### What to produce
Every line from the one that contains "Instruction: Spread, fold" to the end of the material below should be output exactly, with both ends included and nothing else.

### Given data
⟨

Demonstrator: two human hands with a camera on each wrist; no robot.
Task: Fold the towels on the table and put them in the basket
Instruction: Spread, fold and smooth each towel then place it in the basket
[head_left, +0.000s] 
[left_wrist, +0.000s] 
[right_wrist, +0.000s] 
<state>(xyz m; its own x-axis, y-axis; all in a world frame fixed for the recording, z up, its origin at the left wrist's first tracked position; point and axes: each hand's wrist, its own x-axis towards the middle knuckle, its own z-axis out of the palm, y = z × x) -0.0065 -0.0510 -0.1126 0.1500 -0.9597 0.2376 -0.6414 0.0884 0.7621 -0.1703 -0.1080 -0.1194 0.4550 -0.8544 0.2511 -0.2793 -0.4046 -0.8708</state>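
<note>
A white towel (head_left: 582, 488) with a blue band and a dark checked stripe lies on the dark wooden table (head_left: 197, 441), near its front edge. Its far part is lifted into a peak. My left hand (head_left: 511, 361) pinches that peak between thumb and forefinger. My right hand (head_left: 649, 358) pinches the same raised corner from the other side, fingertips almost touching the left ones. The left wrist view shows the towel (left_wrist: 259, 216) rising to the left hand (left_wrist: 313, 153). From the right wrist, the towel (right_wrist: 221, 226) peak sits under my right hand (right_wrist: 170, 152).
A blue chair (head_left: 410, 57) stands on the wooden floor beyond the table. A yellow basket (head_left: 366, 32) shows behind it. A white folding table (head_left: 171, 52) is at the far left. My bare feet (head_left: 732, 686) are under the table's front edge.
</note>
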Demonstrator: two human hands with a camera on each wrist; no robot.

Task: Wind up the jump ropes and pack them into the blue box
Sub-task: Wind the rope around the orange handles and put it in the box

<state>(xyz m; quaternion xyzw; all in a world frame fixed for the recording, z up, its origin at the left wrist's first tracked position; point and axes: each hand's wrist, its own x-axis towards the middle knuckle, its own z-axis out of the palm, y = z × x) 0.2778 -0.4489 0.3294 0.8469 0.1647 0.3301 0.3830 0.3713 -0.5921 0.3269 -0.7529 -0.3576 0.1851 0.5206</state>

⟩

### Exercise answer
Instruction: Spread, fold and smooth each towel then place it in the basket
[head_left, +0.000s] 
[left_wrist, +0.000s] 
[right_wrist, +0.000s] 
<state>(xyz m; its own x-axis, y-axis; all in a world frame fixed for the recording, z up, its origin at the left wrist's first tracked position; point and axes: each hand's wrist, its own x-axis towards the middle knuckle, its own z-axis out of the palm, y = z × x) -0.0065 -0.0510 -0.1126 0.1500 -0.9597 0.2376 -0.6414 0.0884 0.7621 -0.1703 -0.1080 -0.1194 0.4550 -0.8544 0.2511 -0.2793 -0.4046 -0.8708</state>
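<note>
A white towel (head_left: 582, 488) with a blue band and a dark checked stripe lies on the dark wooden table (head_left: 197, 441), near its front edge. Its far part is lifted into a peak. My left hand (head_left: 511, 361) pinches that peak between thumb and forefinger. My right hand (head_left: 649, 358) pinches the same raised corner from the other side, fingertips almost touching the left ones. The left wrist view shows the towel (left_wrist: 259, 216) rising to the left hand (left_wrist: 313, 153). From the right wrist, the towel (right_wrist: 221, 226) peak sits under my right hand (right_wrist: 170, 152).
A blue chair (head_left: 410, 57) stands on the wooden floor beyond the table. A yellow basket (head_left: 366, 32) shows behind it. A white folding table (head_left: 171, 52) is at the far left. My bare feet (head_left: 732, 686) are under the table's front edge.
</note>
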Demonstrator: two human hands with a camera on each wrist; no robot.

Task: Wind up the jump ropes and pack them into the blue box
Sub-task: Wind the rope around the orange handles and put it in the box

<state>(xyz m; quaternion xyzw; all in a world frame fixed for the recording, z up, its origin at the left wrist's first tracked position; point and axes: each hand's wrist, its own x-axis towards the middle knuckle, its own z-axis out of the palm, y = z × x) 0.2778 -0.4489 0.3294 0.8469 0.1647 0.3301 0.3830 0.3713 -0.5921 0.3269 -0.7529 -0.3576 0.1851 0.5206</state>

A complete answer has now been given.